If a picture appears, leave it out, and reproduce exactly the lines from the start of the listing below through the one bearing "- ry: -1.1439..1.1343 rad".
-=-=-=-=-
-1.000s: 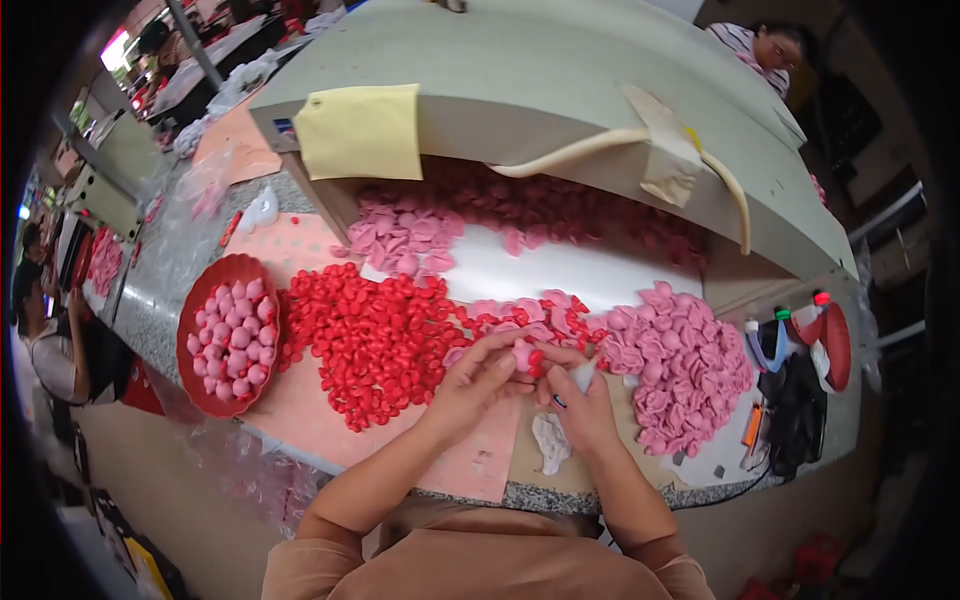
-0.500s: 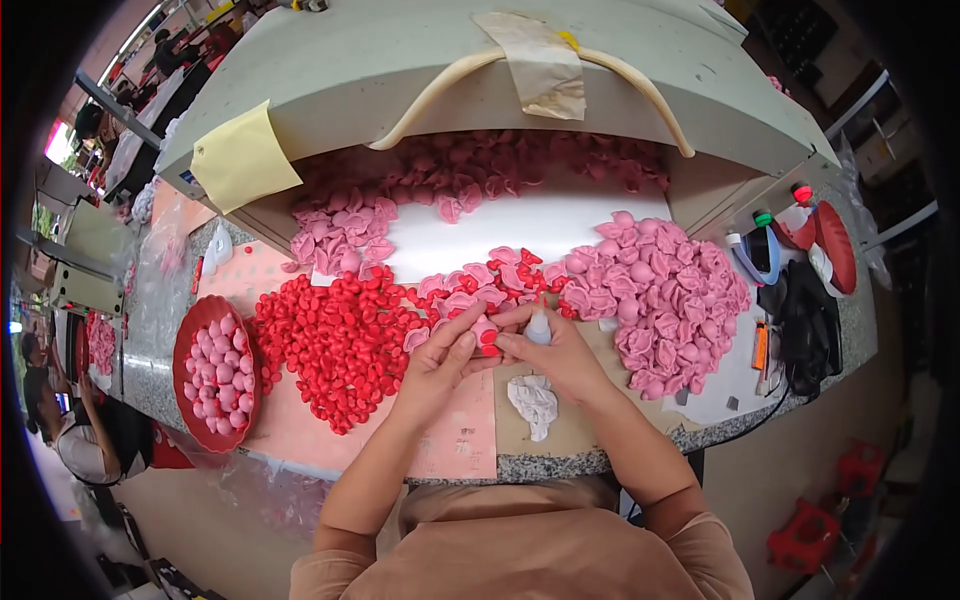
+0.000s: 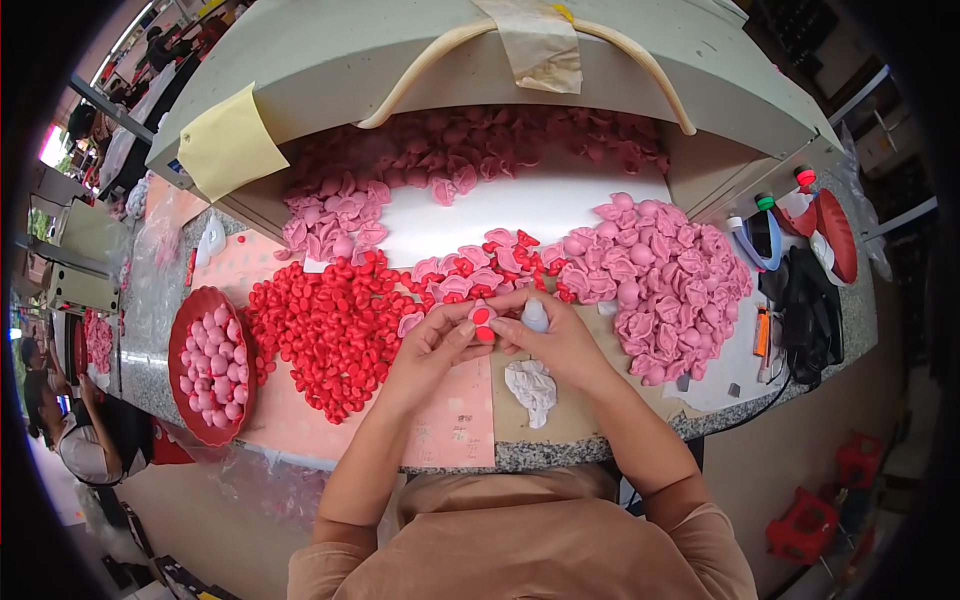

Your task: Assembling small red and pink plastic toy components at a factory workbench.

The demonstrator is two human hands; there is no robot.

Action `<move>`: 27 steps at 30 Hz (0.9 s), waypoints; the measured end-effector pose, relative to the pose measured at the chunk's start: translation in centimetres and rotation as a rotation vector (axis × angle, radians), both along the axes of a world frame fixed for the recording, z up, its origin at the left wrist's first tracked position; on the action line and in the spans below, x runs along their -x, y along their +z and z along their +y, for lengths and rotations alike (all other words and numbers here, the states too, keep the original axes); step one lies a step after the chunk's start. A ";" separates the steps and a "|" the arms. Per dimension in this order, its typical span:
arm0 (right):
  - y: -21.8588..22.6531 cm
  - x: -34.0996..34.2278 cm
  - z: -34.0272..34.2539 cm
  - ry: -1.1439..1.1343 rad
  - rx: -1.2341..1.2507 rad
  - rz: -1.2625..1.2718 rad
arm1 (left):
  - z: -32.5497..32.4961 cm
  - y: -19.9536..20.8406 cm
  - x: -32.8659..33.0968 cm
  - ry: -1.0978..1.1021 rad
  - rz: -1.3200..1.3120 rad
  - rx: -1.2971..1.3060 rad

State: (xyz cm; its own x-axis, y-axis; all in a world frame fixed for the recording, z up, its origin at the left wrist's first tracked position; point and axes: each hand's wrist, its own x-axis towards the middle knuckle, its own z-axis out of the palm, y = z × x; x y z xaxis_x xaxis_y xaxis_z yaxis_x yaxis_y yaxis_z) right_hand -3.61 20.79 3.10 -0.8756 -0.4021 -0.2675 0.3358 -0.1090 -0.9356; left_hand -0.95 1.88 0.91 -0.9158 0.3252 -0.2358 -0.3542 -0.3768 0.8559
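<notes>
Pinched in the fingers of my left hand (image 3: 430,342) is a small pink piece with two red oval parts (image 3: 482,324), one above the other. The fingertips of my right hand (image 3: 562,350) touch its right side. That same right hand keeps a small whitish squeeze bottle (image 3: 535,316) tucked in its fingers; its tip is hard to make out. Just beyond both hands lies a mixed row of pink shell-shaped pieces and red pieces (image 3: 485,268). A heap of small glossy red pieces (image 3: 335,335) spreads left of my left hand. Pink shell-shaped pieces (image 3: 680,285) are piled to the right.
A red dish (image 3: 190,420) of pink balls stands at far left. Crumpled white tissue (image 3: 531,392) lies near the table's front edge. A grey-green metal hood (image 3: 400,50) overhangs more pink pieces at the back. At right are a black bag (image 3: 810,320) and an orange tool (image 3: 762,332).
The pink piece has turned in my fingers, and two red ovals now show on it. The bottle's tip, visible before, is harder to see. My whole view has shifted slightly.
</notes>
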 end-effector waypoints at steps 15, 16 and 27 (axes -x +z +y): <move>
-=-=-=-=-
== The answer ==
-1.000s: 
-0.500s: 
+0.000s: 

Your task: Assembling small red and pink plastic toy components at a factory workbench.

The demonstrator is two human hands; there is no robot.

Action `<move>`: 27 steps at 30 Hz (0.9 s), waypoints; the measured end-effector pose, relative to the pose measured at the chunk's start: translation in centimetres and rotation as a rotation vector (axis × angle, radians), both along the axes of a world frame fixed for the recording, z up, its origin at the left wrist's first tracked position; on the action line and in the spans below, x runs along their -x, y along their +z and z along their +y, for lengths and rotations alike (all other words and numbers here, the states too, keep the original axes); step one lies a step after the chunk's start. A ";" separates the steps and a "|" the arms. Per dimension in this order, its typical span:
arm0 (right):
  - y: -21.8588..22.6531 cm
  - x: -34.0996..34.2278 cm
  - z: -34.0272..34.2539 cm
  - ry: -1.1439..1.1343 rad

This exercise has nothing more to it.